Keith Dean Fleming – The Charley Project (original) (raw)

Keith was last seen while on his way home from his girlfriend's house in Cocoa Beach, Florida on April 28, 1977. His parents had dropped him off at the girlfriend's residence, who north of his own, after school and he was supposed to be back home for dinner.

He left the residence with his girlfriend and they rode on her bicycle to the end of Osceola Street at State Road A1A. Keith got off and said he was going to hitchhike the rest of the way home, which was a common practice by Cocoa Beach residents at the time.

When she found he was going to hitchhike, Keith's girlfriend's mother went back out to get him so she could take him home herself. By the time she arrived at the spot where his girlfriend had left him, though, he was gone. He never arrived home and has never been heard seen or heard from again.

John Rodney McRae is the prime and only suspect in Keith's case. A photograph of him is posted with this case summary. McRae murdered and dismembered an 8-year-old Michigan boy in the 1950s, when he was only sixteen. He served twenty years in prison for the crime.

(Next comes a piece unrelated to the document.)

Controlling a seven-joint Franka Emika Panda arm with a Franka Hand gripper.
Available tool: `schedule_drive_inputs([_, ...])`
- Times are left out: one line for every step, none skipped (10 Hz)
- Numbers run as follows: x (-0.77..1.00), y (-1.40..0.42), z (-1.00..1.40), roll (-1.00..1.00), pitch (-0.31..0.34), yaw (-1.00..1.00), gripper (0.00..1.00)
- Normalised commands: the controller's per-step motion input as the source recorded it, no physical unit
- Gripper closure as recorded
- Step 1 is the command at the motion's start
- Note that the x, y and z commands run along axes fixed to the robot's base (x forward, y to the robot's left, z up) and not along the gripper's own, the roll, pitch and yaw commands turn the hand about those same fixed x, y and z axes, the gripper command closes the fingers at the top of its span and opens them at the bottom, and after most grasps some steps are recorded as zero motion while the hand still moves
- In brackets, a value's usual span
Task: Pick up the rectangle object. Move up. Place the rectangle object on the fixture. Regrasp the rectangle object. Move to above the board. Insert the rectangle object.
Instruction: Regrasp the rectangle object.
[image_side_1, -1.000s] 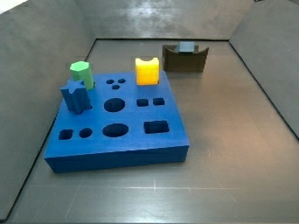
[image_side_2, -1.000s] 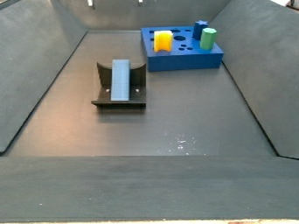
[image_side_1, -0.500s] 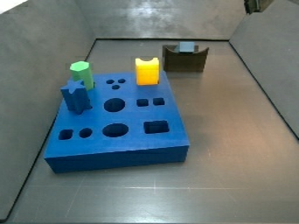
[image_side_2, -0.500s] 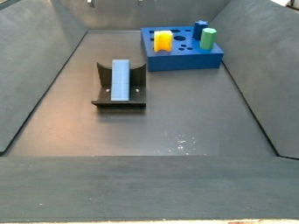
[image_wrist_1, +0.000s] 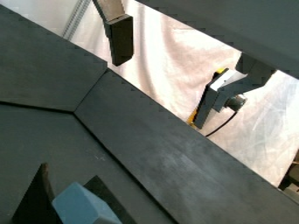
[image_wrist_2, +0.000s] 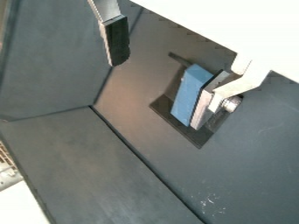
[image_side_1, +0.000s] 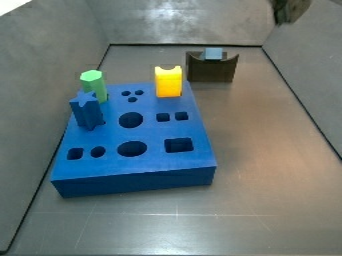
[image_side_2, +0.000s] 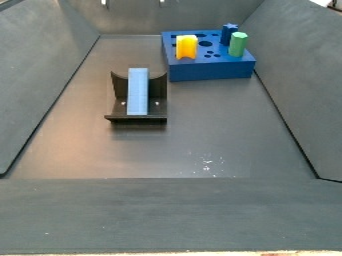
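Note:
The grey-blue rectangle object (image_side_2: 138, 90) lies lengthwise in the notch of the dark fixture (image_side_2: 115, 100), seen end-on in a side view as the rectangle object (image_side_1: 211, 54) in the fixture (image_side_1: 214, 69). My gripper (image_wrist_2: 162, 92) hangs high above it, open, with nothing between its fingers (image_wrist_2: 114, 39). The rectangle object (image_wrist_2: 191, 94) rests below, close to one finger. Only the gripper's lower edge (image_side_1: 290, 9) shows in a side view. In a wrist view, the gripper (image_wrist_1: 162, 87) stands open and the rectangle object (image_wrist_1: 86, 206) sits at the edge. The blue board (image_side_1: 177, 165) lies apart from the fixture.
On the board stand a yellow arched piece (image_side_1: 168, 80), a green peg (image_side_1: 91, 81) and a dark blue peg (image_side_1: 87, 110). Sloped grey walls (image_side_2: 40, 90) enclose the floor. The board (image_side_2: 225, 69) is at the far end.
The gripper has come down into the upper corner of a side view, showing more than half a second ago. The rectangle object and fixture have not moved.

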Motion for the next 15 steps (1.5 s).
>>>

From 1976 to 1980, he worked as a guard at the Brevard Correctional Institution in Florida; the institution houses mostly teenagers. While McRae was working there, three local boys disappeared. One of them was a 20-year-old inmate, Charles Collingwood, who escaped from the prison shortly after allegations were made that he had an inappropriate relationship with McRae.

McRae is considered a suspect in that case, and also in the 1979 disappearance of 12-year-old Kipling Hess, an acquaintance of McRae. Neither of the boys were ever found. Police say Keith's disappearance fits the profile of McRae's crimes, and McRae himself admitted that he liked to watch young boys at Cocoa Beach. Keith frequently surfed at that location.

McRae was convicted of the 1987 murder of a 14-year-old boy, Randy Ray Laufer. His conviction was later overturned on appeal, but he was convicted again in May 2005 and sentenced to life in prison without the possibility of parole. 70 years old and wheelchair-bound at the time of the retrial, he was found in his cell only two weeks later, dead of intestinal ulcers and gastrointestinal bleeding.

Investigators strongly believe that McRae committed more murders than he was convicted of, including the murders of Kipling, Keith and Collingwood. They even offered him immunity from prosecution if he would reveal where the boys' bodies were, but he always maintained his innocence. His wife, however, stated he had admitted the Hess and Collingwood murders to her.

Keith enjoyed rock music, biking and surfing, and frequented the the Cocoa Beach Pier in 1977. He is the youngest of three sons. He attended Roosevelt Middle School and was also going to counseling at Alternatives, a drug therapy center; his parents made him go after they caught him with marijuana.

His mother and brothers still live in the Cocoa Beach area and are still looking for him; his father has since died. Some have criticized the investigation into his disappearance, saying police were lax in following up leads and conducted only a perfunctory search for Keith. The girl who last saw him was interviewed only once, in 1993. Keith case remains unsolved.